The elegance is very German, and very much at odds with the obvious competitors in the Middle East: no Vegas-style chandeliers, no surfaces dripping in brassy faux gold and shiny ersatz walnut, just clean lines, carefully selected materials and cleverly divided spaces.
It’s continued throughout the Terminal, from the entrance through to the downstairs departure area where passengers are picked up by a luxury sedan (or, for busier flights, a slightly less upscale Mercedes van). This expansive space is occasionally used for large televised events.
During the last football World Cup, “we had all the guests downstairs here watching the game. It was difficult to get them for boarding sometimes,” Reitz laughs.
And yet, upstairs, the lounge looks…different, somehow, than the last time I was in it. More modern. More grownup. More natural, in a way.
It’s the chairs and some of the soft furnishings, Reitz tells me. “There’s a new design and some new colours since last winter. It’s the same design as the new First Class seat designs, and it’s about keeping one identity. They changed the furniture a little bit, but it’s mainly the colours. I find them warmer, with more wood in the design, and to the eye I find it more relaxing. It matches through to the First Class in the aircraft.”
If the update (which was tested with HON Circle and first class passenger groups before its arrival) meets its aims, Reitz says, the exacting first class passengers and keen-eyed frequent flyers shouldn’t really notice the changes to their favourite lounge.
And there’s a lot to love, including a pleasing Champagne selection — an Ayala blanc de blancs 2007, Ruinart Brut, Gosset Rosé and Perrier-Jouët Grand Brut — a full buffet and à la carte menu dining, massage chairs, dayrooms for a nap, a cigar room, the extensive bar with its wall of international whisky, whiskey and other spirits bar… and that’s not to mention the colour-sorted columns of German favourite gummy bears or the chance of a proper bath in a luxury tub with Etro products and a rubber duck to take home, which Reitz says would be the one aspect of the First Class Terminal most missed if the airline changed its offering.

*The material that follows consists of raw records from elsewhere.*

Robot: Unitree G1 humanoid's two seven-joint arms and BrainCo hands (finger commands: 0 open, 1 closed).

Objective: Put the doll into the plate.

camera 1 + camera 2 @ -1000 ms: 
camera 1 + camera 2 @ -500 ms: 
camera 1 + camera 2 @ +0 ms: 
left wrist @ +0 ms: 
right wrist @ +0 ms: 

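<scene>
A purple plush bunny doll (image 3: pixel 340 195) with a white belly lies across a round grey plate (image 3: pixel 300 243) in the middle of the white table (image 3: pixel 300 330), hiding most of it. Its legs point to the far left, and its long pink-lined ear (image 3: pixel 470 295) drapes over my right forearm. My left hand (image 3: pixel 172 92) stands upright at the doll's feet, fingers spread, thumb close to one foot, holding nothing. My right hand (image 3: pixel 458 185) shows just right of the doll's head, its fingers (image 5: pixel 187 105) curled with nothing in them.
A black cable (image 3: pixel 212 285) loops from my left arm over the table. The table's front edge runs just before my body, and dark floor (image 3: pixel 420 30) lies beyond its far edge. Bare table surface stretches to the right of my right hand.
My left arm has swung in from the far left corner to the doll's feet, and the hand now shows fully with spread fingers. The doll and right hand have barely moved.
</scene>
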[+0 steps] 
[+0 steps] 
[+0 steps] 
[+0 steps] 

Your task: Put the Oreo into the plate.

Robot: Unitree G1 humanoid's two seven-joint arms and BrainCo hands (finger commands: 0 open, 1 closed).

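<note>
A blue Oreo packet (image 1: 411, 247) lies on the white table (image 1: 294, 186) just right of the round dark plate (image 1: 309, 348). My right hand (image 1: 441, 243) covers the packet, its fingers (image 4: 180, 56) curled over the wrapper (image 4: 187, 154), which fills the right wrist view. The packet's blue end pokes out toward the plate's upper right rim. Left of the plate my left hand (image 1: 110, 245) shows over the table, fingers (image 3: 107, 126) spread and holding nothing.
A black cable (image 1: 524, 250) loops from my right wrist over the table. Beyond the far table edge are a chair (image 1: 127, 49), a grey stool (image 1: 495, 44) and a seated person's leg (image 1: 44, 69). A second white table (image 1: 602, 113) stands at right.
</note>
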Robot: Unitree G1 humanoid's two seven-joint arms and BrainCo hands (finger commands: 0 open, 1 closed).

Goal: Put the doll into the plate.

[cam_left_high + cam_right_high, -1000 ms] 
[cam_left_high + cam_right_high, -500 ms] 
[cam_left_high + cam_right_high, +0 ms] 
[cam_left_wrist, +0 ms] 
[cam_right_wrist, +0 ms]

I found the perfect spot in the #FCT for cooling down…. pic.twitter.com/KszgYqy9T7
— First Class Terminal (@Lufthansa_FCT) August 7, 2015
As I leave — unfortunately not to a flight in a Porsche, but on foot back to the main terminal — it strikes me that it’s this mixture of whimsy and elegance, that moment of a quiet nostalgic smile at the pineapple taste of those colourless gummy bears while waiting for a glass of vintage Champagne, that holds the secret to the appeal of the First Class Terminal.
Lufthansa provided a brief escorted landside and airside tour of the First Class Terminal to enable this report.